This week, amid warnings about a growth in the number of COVID-19 cases in Ireland, and after some of the scenes that had been evident in pubs this weekend, Gavin argues that there needs to be a wake-up call for authorities in how we deal with the virus.
As sure as night follows day, the first weekend after the re-opening of the pubs was always going to be a test of our compliance with the COVID-19 regulations. Just as inevitable is that, in some cases at least, we didn’t pass this test with flying colours.
Images of a quasi-street party in Dublin, and ‘hilarious’ drink-laden receipts, were flowing on WhatsApp and social media. Anecdotally, I have heard of other more ‘minor’ breaches of the legislation and I have no doubt but that they were ten-a-penny. Gardaí have confirmed that 26 breaches of the regulations were found (although none of those were in Clare). But this, surely, was always going to happen, and that’s down – at least in part – to the ‘grey areas’ that have become a worryingly common feature of our approach to fighting the virus.

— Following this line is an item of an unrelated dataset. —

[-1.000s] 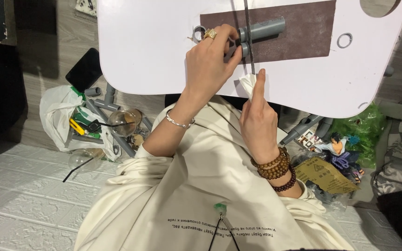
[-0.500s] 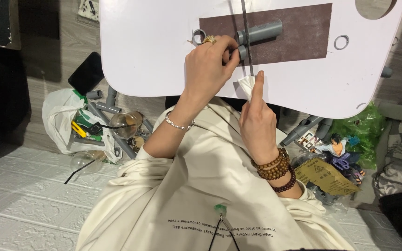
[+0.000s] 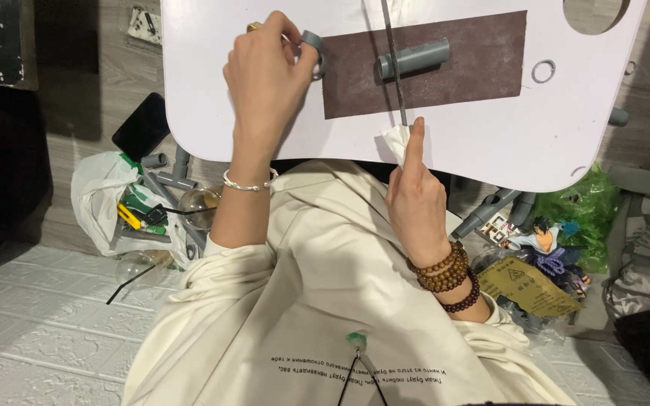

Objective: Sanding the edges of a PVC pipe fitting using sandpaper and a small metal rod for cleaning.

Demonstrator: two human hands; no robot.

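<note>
Grey pipe lies on a dark brown sheet that covers the middle of a white lap table, tilted a little and well apart from the left hand. A thin metal blade crosses the pipe near its left end and runs down to the right hand, whose fingers are closed around a wad of white tissue wrapped about the blade's lower end, the forefinger stretched straight up along it. The left hand rests on the table by the sheet's left edge, its fingers curled around a short grey ring cut from pipe. A silver bracelet circles the left wrist, and brown bead bracelets the right. Below the table are a cream sweatshirt, a white bag of tools on the floor to the left, and a small figurine on the right.
</note>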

Gardai walking around the streets in Dublin City Centre to make sure pubs are not breaking the guidelines on social distancing, serving food or time limits etc
Yet this is allowed on Dame Lane….. pic.twitter.com/4inEgsY2Rm
— Barry Whyte (@BarryWhyte85) July 4, 2020
Michael McNamara was right when he highlighted the farcical nature of the €9 meal requirement in pubs, in questioning if health officials were suggesting that a “substantial meal will somehow protect people from COVID-19?” That law, like so much in this country, represents the old adage of an ‘Irish solution to an Irish problem.’ And our attitude to such ‘solutions’ is often very Irish too – there’ll often be a nod and a wink as we skirt around what’s mandated, to come to a compromise or a ‘workable’ solution. So again, it’s no surprise to see what happened last weekend. In some ways, it’s the Irish way.
But this has the potential to pose a serious problem in the very near future.
Clare has now gone four weeks without registering a case of COVID-19 (Well done YOU for your contribution, by the way) but there were already early signs of a fresh spike in cases even before NPHET sounded a note of caution on Thursday evening. Many experts say a second wave is inevitable. But when that comes, it will be treated differently, with restrictions most likely to be imposed on a local or regional level.
But by whom?
The natural instinct is to say the Gardaí, but that nearly didn’t happen this past weekend. It was only announced last Friday evening that they’d be probing the pubs from that night. That came a full four days after the pubs had first re-opened. This suggests that it wasn’t thought out in advance, and judging by the results of the AGSI survey this week, it’s not the first time that Gardaí have been confused by the rules they’re supposed to enforce.
Ireland’s compliance with COVID regulations was strongest when those regulations were most clear. “Stay at home” – that makes sense. “Stay within 20km of your home, or go anywhere in your county, but not too far into the next one,” … That was utterly unenforceable. Just like the advice, but not the instruction, to wear a face covering or to not travel abroad on holidays. And just like the €9 meal or the 105-minute time limit in pub. When communications are unclear, the public’s response isn’t as emphatic, and as a result the virus is given an opportunity to thrive.
What will happen if, for the good of our health, tight restrictions become necessary in a community here, as is already the case in Leicester or in Melbourne? If a county, town or village goes into lockdown, but the one beside it is allowed to stay open, then who polices the ‘border’ between them? How will the instructions be communicated effectively? As this possibility has already been broached, then one can only hope that the answers to those questions have already been thought out. But recent evidence makes one question whether that’s actually the case, and highlights the need for strong planning in advance.
We can’t simply make this up as we go along. Otherwise, we will have a very big Irish problem, with no solution.